Mr VAN HOLST PELLEKAAN (Stuart) (14:23): A supplementary: given the Attorney-General's answer to that question, could he please explain to the house why it is that he is calling 32 illegal firearms seized and 24 arrests and reports in one month a success, when the average for the previous seven months, excluding the amnesty, was 180 illegal firearms seized and 67 arrests and reports per month?

Members interjecting:

The SPEAKER: I think that is a supplementary.

The Hon. J.R. RAU (Enfield—Deputy Premier, Attorney-General, Minister for Planning, Minister for Industrial Relations, Minister for Business Services and Consumers) (14:23): I am very happy to answer that question. I do not know where the honourable member has his figures from, but I can tell you this: I was advised today, in fact an hour or so ago, by the deputy commissioner that the result of this particular campaign has been a doubling of information provided to police through Crime Stoppers above their long-term average of reports relating to firearms.

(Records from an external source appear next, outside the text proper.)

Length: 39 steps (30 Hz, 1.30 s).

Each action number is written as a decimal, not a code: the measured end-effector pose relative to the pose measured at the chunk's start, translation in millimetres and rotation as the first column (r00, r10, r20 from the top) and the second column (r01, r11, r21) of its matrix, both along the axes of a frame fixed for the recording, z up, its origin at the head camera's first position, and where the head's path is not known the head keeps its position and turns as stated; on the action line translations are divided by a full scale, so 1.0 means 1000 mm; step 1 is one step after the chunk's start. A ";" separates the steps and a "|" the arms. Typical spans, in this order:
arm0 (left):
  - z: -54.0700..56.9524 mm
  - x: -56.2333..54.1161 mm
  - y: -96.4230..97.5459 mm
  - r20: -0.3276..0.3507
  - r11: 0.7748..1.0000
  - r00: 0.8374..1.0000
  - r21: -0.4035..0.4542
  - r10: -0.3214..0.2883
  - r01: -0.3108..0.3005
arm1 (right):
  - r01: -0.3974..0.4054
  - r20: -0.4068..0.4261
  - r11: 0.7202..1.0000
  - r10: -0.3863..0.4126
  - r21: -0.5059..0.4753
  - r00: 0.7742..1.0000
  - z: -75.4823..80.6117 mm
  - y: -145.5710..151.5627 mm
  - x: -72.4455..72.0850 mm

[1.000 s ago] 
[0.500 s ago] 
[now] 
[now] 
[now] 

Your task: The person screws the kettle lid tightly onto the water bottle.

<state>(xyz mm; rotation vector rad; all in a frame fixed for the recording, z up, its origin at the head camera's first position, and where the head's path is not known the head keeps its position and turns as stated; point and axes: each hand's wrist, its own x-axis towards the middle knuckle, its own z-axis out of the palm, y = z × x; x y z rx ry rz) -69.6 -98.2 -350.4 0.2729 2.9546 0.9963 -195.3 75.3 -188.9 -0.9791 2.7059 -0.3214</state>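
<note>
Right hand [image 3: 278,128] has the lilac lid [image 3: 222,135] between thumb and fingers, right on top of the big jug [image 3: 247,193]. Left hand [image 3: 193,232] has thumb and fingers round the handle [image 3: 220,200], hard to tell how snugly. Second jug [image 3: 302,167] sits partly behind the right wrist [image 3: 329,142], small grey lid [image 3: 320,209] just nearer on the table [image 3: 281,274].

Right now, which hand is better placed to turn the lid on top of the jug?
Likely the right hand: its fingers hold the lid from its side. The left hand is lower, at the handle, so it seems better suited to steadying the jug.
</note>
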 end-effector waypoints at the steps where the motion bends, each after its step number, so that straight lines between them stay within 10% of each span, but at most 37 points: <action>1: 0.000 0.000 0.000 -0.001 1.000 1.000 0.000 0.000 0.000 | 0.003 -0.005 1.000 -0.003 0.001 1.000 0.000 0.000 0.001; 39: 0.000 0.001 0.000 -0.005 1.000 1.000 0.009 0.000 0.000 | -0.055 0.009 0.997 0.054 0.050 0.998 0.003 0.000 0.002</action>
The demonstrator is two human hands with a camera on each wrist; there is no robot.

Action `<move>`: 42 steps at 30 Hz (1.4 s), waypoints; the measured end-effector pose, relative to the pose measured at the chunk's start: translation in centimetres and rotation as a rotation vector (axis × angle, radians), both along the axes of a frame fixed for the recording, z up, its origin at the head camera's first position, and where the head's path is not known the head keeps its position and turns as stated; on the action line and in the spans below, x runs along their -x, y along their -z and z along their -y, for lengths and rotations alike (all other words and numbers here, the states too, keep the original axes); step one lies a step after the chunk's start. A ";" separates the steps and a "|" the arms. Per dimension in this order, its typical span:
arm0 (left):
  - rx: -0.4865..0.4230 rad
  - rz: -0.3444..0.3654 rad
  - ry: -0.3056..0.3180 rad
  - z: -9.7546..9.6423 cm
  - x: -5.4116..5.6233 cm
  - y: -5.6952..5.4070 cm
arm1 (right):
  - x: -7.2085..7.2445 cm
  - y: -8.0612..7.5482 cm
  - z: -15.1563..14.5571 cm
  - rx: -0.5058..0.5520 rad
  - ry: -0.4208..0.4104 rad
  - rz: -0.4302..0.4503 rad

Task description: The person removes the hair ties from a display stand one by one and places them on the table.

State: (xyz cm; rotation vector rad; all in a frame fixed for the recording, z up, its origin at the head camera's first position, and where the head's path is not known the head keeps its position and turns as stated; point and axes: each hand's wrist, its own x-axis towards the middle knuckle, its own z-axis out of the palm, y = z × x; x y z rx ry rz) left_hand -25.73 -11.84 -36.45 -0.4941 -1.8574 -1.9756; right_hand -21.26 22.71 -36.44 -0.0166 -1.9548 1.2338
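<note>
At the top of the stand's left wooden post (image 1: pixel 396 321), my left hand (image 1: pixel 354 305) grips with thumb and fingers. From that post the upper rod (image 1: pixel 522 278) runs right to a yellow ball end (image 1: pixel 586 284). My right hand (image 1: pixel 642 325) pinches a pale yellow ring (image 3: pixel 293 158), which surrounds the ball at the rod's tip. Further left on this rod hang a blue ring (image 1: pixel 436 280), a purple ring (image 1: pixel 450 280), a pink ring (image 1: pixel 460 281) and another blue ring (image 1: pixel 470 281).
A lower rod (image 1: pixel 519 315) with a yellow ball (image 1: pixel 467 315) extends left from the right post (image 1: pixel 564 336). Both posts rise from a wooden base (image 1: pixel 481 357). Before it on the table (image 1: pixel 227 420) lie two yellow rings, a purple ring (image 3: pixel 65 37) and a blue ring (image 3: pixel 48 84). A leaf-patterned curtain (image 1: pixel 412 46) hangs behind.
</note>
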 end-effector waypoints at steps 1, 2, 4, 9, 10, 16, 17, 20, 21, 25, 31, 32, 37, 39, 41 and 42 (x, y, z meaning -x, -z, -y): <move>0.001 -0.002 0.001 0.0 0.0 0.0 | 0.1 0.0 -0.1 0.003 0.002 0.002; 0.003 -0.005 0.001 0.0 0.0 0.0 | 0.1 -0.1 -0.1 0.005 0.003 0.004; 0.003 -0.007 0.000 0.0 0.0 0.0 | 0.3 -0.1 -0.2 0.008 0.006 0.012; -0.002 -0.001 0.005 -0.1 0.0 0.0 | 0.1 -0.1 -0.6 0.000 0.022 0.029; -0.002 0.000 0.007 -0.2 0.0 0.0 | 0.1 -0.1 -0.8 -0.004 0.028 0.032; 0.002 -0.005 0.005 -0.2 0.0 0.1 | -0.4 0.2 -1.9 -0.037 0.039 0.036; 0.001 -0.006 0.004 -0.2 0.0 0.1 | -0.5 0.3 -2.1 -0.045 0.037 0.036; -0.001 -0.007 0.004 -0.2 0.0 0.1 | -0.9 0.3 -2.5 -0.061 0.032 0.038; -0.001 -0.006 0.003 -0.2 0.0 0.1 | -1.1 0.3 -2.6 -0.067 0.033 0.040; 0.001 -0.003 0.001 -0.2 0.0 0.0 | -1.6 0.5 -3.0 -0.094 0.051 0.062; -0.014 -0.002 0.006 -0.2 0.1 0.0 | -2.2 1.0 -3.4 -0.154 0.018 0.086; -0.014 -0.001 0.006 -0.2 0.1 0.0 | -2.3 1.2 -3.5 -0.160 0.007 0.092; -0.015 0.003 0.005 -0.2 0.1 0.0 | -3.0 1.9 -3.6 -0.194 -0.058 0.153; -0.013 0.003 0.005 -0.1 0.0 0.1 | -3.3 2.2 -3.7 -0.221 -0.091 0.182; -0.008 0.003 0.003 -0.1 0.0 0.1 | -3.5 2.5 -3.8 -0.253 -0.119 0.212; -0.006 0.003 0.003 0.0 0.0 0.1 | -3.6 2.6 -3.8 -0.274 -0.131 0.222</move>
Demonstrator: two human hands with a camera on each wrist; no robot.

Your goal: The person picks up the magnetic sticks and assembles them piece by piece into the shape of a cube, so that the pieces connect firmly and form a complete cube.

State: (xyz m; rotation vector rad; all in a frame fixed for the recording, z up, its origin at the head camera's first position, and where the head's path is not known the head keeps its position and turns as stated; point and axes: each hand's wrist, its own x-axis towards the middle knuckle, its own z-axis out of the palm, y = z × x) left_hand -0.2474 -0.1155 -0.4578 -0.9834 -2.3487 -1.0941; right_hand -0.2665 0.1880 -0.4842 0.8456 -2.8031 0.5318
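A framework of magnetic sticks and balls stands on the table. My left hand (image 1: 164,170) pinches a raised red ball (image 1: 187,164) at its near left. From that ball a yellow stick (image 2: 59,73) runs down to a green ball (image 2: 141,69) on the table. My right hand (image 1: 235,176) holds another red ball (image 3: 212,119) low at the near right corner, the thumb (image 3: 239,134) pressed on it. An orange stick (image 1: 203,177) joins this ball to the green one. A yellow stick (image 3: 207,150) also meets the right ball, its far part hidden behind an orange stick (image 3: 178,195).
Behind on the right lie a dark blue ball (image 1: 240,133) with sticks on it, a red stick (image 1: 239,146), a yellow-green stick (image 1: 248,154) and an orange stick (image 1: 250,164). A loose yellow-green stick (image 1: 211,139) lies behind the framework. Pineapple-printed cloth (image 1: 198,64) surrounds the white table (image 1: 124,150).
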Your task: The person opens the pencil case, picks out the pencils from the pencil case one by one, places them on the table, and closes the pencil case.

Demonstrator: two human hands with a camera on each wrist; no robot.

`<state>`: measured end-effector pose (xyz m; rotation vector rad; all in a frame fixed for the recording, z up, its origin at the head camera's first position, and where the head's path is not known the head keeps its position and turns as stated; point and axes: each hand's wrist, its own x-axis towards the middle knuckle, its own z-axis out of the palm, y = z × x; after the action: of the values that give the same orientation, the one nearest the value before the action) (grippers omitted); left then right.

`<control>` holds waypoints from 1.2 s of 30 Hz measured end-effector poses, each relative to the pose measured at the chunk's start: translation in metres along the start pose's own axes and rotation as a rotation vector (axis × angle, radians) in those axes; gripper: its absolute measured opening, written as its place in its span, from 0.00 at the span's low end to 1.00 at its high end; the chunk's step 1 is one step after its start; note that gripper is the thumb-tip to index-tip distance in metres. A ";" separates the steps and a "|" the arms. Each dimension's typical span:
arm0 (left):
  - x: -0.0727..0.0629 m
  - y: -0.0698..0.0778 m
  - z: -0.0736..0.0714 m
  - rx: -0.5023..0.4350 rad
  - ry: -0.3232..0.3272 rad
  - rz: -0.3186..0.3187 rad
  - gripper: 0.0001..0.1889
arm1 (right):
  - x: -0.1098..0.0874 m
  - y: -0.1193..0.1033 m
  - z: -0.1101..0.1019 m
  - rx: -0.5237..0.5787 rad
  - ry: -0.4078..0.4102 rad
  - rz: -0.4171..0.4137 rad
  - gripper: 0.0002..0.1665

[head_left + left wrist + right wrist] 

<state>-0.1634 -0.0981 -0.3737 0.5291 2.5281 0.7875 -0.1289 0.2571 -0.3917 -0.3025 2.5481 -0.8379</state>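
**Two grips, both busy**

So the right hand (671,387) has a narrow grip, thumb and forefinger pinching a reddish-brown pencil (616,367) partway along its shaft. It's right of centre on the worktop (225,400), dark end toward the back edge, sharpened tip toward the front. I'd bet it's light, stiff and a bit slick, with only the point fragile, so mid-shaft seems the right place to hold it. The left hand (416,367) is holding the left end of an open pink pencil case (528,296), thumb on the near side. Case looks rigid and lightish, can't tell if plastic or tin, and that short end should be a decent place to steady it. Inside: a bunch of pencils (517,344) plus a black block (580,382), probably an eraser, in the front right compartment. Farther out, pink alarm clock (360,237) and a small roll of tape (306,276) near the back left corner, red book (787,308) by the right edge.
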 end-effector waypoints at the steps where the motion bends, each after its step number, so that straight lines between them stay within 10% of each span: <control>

Each one of those reports to police in relation to firearms needs to be investigated and needs to be pursued. It is my understanding also, as a result of my conversation with the deputy commissioner today, that of the 100 or so complaints that have been received, they have been able to deal with, in the sense of process fully and investigate fully, 50 of those to date from which they have the yield that I spoke to the house about a moment or two ago.

The remaining 50 (or 52, or thereabouts) are continuing to be investigated. Can I indicate to the house that the investigation includes a number of things. As the deputy commissioner explained to me today, to know that a complaint is made of a firearm being at a particular address is not sufficient for the police to go to that address, knock on the door, and say, 'Excuse me, have you got a firearm we can have?' That's not how it works.

What they do is when they have that intelligence, when they have that information, they make due inquiry as to what else they might have relevant to that address, so that when they attend they have some idea what they are likely to encounter. So, to say that within six weeks there has not been the yield that the honourable member is talking about, he is actually talking about a yield produced by an ongoing process. I am advised, as I said, by the deputy commissioner that the yield they have received in respect of complaints to Crime Stoppers—

Members interjecting:

The Hon. J.R. RAU: —about illegal firearms is double.

The SPEAKER: Before we have another supplementary, I warn the members for Heysen and Schubert for the first time. The member for Stuart.